EXERCISE
Only one portion of the data is to be written out: from the line bearing "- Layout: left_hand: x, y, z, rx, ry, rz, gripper" through the line bearing "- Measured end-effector". Write it exactly as it appears.

----------------------------------------

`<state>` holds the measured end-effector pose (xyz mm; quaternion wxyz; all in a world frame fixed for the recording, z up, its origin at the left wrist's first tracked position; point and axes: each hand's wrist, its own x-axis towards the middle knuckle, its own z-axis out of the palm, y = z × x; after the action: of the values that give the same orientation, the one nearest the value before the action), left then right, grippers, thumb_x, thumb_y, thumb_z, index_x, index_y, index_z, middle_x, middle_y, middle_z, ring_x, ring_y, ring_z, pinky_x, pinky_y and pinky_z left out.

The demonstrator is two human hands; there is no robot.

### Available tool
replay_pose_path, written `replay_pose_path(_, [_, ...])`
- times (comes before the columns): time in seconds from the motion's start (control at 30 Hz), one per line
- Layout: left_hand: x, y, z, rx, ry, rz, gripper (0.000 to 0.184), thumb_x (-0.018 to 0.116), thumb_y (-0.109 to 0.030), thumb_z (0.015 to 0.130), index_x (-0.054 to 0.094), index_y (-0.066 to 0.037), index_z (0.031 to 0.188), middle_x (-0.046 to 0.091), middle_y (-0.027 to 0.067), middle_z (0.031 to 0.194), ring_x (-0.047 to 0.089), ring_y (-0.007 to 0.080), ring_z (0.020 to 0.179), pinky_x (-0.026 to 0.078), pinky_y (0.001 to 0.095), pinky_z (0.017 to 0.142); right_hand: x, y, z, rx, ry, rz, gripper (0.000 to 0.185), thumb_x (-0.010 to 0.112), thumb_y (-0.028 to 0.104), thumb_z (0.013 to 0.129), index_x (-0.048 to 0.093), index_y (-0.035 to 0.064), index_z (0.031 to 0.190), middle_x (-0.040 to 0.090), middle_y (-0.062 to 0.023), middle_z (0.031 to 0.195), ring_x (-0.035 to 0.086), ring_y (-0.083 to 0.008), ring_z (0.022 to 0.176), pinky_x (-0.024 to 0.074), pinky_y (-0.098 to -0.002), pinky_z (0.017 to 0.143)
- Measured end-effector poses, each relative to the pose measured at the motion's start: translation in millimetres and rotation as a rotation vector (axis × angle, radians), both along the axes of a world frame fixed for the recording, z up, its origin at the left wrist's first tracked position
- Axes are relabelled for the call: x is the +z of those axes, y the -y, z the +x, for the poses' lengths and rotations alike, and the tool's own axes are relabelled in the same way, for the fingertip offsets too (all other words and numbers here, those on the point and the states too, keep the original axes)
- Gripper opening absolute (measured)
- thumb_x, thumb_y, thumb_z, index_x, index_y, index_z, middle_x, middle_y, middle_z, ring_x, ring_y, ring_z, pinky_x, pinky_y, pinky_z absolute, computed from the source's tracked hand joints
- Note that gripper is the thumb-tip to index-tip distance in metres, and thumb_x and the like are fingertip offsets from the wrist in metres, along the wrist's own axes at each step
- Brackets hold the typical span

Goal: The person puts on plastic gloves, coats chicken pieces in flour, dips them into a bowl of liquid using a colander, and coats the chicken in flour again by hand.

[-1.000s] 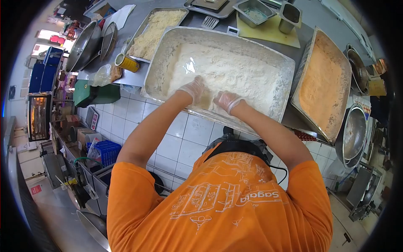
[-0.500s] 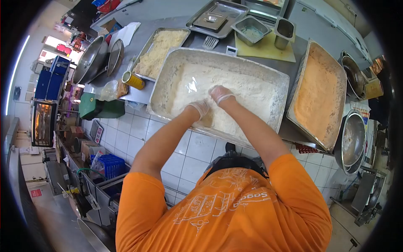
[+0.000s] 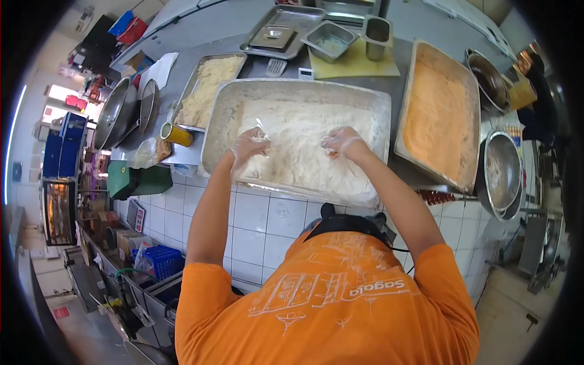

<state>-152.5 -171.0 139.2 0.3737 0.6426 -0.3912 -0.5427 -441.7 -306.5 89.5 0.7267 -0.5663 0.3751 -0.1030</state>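
My left hand (image 3: 250, 145), in a clear plastic glove, is at the left part of a large metal tray (image 3: 213, 137) of white flour (image 3: 296, 146). Its fingers are apart and bent, their tips at the flour. Over the right part of the same tray is my right hand (image 3: 342, 142), gloved too, its fingers curved and apart, low against the flour. Nothing I can make out is held in either hand. Flour dusts both gloves. A shallow furrowed patch of flour lies between the hands.
Right of the flour tray stands a tray of orange powder (image 3: 441, 115); left, a tray of yellowish crumbs (image 3: 211, 85). Behind are a metal lid (image 3: 275, 36), a slotted turner (image 3: 276, 67) and a yellow board (image 3: 347, 68) with metal containers. A yellow can (image 3: 176, 134) sits at the left edge.
My hands were close together in the middle of the flour; they have moved apart, the left one leftward and the right one rightward. The whole view has also shifted.
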Motion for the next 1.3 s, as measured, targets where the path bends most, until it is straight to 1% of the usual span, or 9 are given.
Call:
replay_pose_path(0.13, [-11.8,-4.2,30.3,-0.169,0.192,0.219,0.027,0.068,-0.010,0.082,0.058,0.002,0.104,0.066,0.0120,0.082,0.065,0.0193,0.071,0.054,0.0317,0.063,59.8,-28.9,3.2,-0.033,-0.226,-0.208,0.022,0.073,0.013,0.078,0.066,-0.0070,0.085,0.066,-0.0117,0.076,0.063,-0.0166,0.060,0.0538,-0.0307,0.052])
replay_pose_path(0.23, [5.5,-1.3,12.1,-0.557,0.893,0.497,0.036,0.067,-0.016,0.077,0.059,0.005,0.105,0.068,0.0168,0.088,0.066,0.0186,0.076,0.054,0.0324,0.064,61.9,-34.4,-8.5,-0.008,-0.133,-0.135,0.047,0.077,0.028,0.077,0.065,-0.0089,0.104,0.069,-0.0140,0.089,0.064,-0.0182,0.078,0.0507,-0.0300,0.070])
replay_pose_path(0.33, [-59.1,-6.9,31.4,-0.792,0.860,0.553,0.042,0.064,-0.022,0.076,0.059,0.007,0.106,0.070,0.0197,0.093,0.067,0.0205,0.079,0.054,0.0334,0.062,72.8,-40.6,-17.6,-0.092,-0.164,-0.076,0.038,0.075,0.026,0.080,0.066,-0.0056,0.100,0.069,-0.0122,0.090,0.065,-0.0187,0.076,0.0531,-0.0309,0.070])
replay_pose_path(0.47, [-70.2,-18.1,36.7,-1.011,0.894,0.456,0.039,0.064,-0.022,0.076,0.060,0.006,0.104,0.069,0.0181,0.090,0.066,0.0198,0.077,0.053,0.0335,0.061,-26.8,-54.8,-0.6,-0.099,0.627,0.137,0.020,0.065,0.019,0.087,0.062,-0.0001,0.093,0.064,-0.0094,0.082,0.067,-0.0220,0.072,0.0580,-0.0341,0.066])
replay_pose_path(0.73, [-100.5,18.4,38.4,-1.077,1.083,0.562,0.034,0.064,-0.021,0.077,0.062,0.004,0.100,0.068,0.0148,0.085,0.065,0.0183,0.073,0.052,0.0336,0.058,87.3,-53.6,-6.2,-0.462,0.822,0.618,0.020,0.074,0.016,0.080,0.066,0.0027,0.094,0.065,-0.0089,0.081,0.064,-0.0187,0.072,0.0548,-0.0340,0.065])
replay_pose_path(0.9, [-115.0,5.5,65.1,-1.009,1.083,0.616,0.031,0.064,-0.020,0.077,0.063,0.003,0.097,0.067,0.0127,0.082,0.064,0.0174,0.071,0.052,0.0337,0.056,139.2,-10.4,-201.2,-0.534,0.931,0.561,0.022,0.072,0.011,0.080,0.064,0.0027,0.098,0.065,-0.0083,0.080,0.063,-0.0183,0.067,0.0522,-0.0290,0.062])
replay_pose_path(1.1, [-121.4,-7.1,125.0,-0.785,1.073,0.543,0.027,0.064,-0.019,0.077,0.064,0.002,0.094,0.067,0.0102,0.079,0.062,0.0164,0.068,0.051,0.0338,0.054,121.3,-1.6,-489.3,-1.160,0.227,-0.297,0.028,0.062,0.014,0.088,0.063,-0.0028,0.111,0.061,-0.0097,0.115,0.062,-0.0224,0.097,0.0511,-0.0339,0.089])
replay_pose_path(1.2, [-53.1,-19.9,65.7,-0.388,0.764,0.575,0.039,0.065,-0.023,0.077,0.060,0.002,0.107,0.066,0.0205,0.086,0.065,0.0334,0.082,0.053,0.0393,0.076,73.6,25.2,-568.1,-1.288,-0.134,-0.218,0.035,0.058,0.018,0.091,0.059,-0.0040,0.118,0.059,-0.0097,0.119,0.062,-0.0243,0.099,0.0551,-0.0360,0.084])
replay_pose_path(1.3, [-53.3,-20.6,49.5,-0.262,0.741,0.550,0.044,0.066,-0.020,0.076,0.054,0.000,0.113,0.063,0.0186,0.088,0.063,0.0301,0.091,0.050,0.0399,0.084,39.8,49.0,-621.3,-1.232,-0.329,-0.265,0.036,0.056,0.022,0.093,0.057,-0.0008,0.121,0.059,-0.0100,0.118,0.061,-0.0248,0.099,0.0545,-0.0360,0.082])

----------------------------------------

ANSWER TO THE EXERCISE
- Layout: left_hand: x, y, z, rx, ry, rz, gripper (0.000 to 0.184), thumb_x (-0.018 to 0.116), thumb_y (-0.109 to 0.030), thumb_z (0.015 to 0.130), index_x (-0.054 to 0.094), index_y (-0.066 to 0.037), index_z (0.031 to 0.188), middle_x (-0.046 to 0.091), middle_y (-0.027 to 0.067), middle_z (0.031 to 0.194), ring_x (-0.047 to 0.089), ring_y (-0.007 to 0.080), ring_z (0.020 to 0.179), pinky_x (-0.026 to 0.078), pinky_y (0.001 to 0.095), pinky_z (0.017 to 0.142); right_hand: x, y, z, rx, ry, rz, gripper (0.000 to 0.185), thumb_x (-0.010 to 0.112), thumb_y (-0.028 to 0.104), thumb_z (0.013 to 0.129), index_x (-0.048 to 0.093), index_y (-0.035 to 0.064), index_z (0.031 to 0.190), middle_x (-0.040 to 0.090), middle_y (-0.062 to 0.023), middle_z (0.031 to 0.195), ring_x (-0.035 to 0.086), ring_y (-0.083 to 0.008), ring_z (0.022 to 0.176), pinky_x (-0.024 to 0.074), pinky_y (-0.098 to -0.002), pinky_z (0.017 to 0.143)
- Measured end-effector poses, each relative to the pose measured at the motion's start: translation in millimetres and rotation as a rotation vector (axis × angle, radians), both along the axes of a world frame fixed for the recording, z up, its origin at the left wrist's first tracked position

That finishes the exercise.